## Exercise goal
Copy the data below exactly, but not the pictures it contains.

## Dataset excerpt
# # # # #

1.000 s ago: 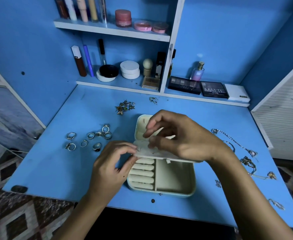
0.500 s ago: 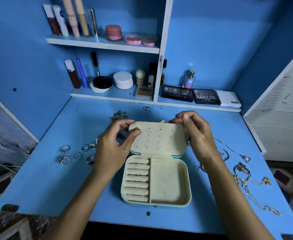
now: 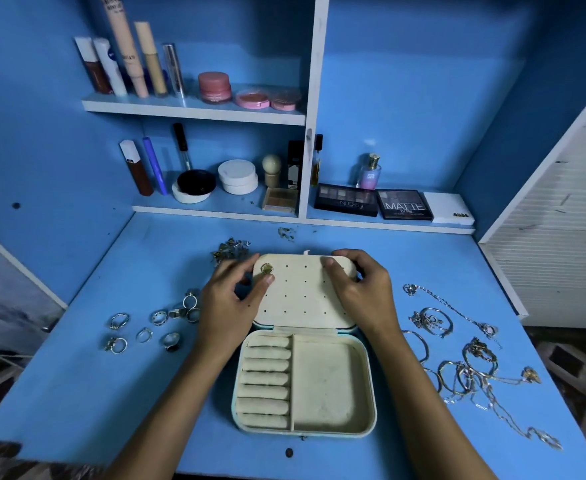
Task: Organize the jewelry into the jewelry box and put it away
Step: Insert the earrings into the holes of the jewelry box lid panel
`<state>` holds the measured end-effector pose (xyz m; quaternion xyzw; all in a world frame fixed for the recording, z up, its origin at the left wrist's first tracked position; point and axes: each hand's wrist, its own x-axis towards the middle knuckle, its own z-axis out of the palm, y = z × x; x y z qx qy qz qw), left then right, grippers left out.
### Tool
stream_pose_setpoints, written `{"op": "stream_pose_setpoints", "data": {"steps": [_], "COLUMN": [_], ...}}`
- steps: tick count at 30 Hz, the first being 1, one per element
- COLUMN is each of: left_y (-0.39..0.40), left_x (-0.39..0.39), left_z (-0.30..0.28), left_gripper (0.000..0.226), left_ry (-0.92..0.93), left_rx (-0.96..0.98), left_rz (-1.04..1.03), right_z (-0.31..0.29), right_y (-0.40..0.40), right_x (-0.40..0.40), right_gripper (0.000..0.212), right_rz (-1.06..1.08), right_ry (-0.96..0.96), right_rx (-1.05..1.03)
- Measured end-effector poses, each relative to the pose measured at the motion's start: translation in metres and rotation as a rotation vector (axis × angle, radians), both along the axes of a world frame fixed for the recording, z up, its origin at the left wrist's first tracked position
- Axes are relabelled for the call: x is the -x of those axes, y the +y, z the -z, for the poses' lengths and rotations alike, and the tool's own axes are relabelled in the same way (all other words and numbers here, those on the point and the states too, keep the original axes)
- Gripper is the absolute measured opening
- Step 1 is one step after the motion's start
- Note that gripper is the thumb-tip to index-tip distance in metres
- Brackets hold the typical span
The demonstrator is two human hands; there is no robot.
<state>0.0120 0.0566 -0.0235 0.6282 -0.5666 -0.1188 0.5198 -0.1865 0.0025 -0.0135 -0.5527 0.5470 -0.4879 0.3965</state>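
Note:
The cream jewelry box (image 3: 329, 382) lies open at the desk's middle, with ring rolls on its left side and a bare compartment on its right. Its perforated earring panel (image 3: 302, 299) leans back behind the base, and a gold earring (image 3: 267, 269) sits in its top left corner. My left hand (image 3: 224, 306) grips the panel's left edge, thumb just below the earring. My right hand (image 3: 366, 296) grips the top right corner, thumb on the panel. Several rings (image 3: 153, 323) lie to the left, tangled necklaces and bracelets (image 3: 464, 365) to the right, loose earrings (image 3: 231, 249) behind.
Two shelves at the back hold cosmetics: tubes (image 3: 125, 64), pink jars (image 3: 214, 86), white compacts (image 3: 237, 176), eyeshadow palettes (image 3: 404, 204) and a perfume bottle (image 3: 369, 171). A white slatted panel (image 3: 561, 244) rises at the right. A small hole (image 3: 288, 452) marks the desk's front edge.
The earring panel went from folded over the box to lifted between both hands, and now leans further back. My hands slid to its upper corners. The gold earring now sits on it.

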Motion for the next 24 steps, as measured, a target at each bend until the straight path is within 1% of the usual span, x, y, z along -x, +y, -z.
{"op": "stream_pose_setpoints", "data": {"steps": [5,10,13,18,24], "left_y": [0.001,-0.002,-0.004,-0.015,-0.035], "left_x": [0.0,-0.001,-0.004,-0.012,-0.038], "left_z": [0.005,0.008,0.007,-0.001,-0.012], "left_gripper": [0.035,0.031,0.028,0.019,0.017], "left_ry": [0.033,0.017,0.003,-0.056,-0.226], "left_rx": [-0.044,-0.08,-0.076,-0.051,-0.042], "left_rz": [-0.01,-0.009,-0.006,-0.045,-0.07], "right_z": [0.005,0.009,0.012,0.014,0.012], "right_y": [-0.004,-0.006,-0.008,-0.008,-0.006], "right_x": [0.001,0.001,0.001,0.0,-0.001], "right_gripper": [0.022,0.02,0.022,0.023,0.021], "right_rz": [0.012,0.018,0.018,0.034,0.033], "right_ry": [0.057,0.104,0.126,0.151,0.152], "right_rx": [-0.06,-0.061,-0.06,-0.058,-0.043]}}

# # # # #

## Output of the task
1.000 s ago: 
0.500 s ago: 
now: 
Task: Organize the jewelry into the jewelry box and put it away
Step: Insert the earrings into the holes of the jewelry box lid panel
`<state>` holds the measured end-effector pose (xyz m; quaternion xyzw; all in a world frame fixed for the recording, z up, its origin at the left wrist's first tracked position; point and axes: each hand's wrist, its own x-axis towards the middle knuckle, its own z-axis out of the palm, y = z × x; x y z qx qy qz qw), left then right, grippers left out.
### Tool
stream_pose_setpoints, written `{"op": "stream_pose_setpoints", "data": {"steps": [_], "COLUMN": [_], ...}}`
- steps: tick count at 30 Hz, the first being 1, one per element
- COLUMN is each of: left_y (-0.39..0.40), left_x (-0.39..0.39), left_z (-0.30..0.28), left_gripper (0.000..0.226), left_ry (-0.92..0.93), left_rx (-0.96..0.98), left_rz (-1.04..1.03), right_z (-0.31..0.29), right_y (-0.40..0.40), right_x (-0.40..0.40), right_gripper (0.000..0.212), right_rz (-1.06..1.08), right_ry (-0.96..0.96), right_rx (-1.05..1.03)
- Measured end-effector poses, each relative to the pose measured at the motion's start: translation in metres and rotation as a rotation vector (axis × angle, radians), both along the axes of a world frame fixed for the recording, z up, its origin at the left wrist's first tracked position
- Axes are relabelled for the call: x is the -x of those axes, y the +y, z the -z, for the poses' lengths and rotations alike, and the tool's own axes are relabelled in the same way (all other words and numbers here, those on the point and the states too, keep the original axes)
- Gripper is the absolute measured opening
- Step 1 is one step after the motion's start
- Note that gripper is the thumb-tip to index-tip distance in metres
- Brackets hold the typical span
The demonstrator is two human hands; there is no robot.
<state>0.0120 0.0566 -0.0235 0.6282 -0.5666 -0.1188 0.5198 -0.1865 0.0025 -0.0135 -0.5527 0.5470 -0.4879 0.3965</state>
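Note:
The cream jewelry box (image 3: 329, 382) lies open at the desk's middle, with ring rolls on its left side and a bare compartment on its right. Its perforated earring panel (image 3: 302, 299) leans back behind the base, and a gold earring (image 3: 267, 269) sits in its top left corner. My left hand (image 3: 224, 306) grips the panel's left edge, thumb just below the earring. My right hand (image 3: 366, 296) grips the top right corner, thumb on the panel. Several rings (image 3: 153, 323) lie to the left, tangled necklaces and bracelets (image 3: 464, 365) to the right, loose earrings (image 3: 231, 249) behind.
Two shelves at the back hold cosmetics: tubes (image 3: 125, 64), pink jars (image 3: 214, 86), white compacts (image 3: 237, 176), eyeshadow palettes (image 3: 404, 204) and a perfume bottle (image 3: 369, 171). A white slatted panel (image 3: 561, 244) rises at the right. A small hole (image 3: 288, 452) marks the desk's front edge.
The earring panel went from folded over the box to lifted between both hands, and now leans further back. My hands slid to its upper corners. The gold earring now sits on it.
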
Motion for the next 24 steps, as measured, a target at each bend until the straight path is within 1% of the usual span, x, y, z along -x, +y, -z.
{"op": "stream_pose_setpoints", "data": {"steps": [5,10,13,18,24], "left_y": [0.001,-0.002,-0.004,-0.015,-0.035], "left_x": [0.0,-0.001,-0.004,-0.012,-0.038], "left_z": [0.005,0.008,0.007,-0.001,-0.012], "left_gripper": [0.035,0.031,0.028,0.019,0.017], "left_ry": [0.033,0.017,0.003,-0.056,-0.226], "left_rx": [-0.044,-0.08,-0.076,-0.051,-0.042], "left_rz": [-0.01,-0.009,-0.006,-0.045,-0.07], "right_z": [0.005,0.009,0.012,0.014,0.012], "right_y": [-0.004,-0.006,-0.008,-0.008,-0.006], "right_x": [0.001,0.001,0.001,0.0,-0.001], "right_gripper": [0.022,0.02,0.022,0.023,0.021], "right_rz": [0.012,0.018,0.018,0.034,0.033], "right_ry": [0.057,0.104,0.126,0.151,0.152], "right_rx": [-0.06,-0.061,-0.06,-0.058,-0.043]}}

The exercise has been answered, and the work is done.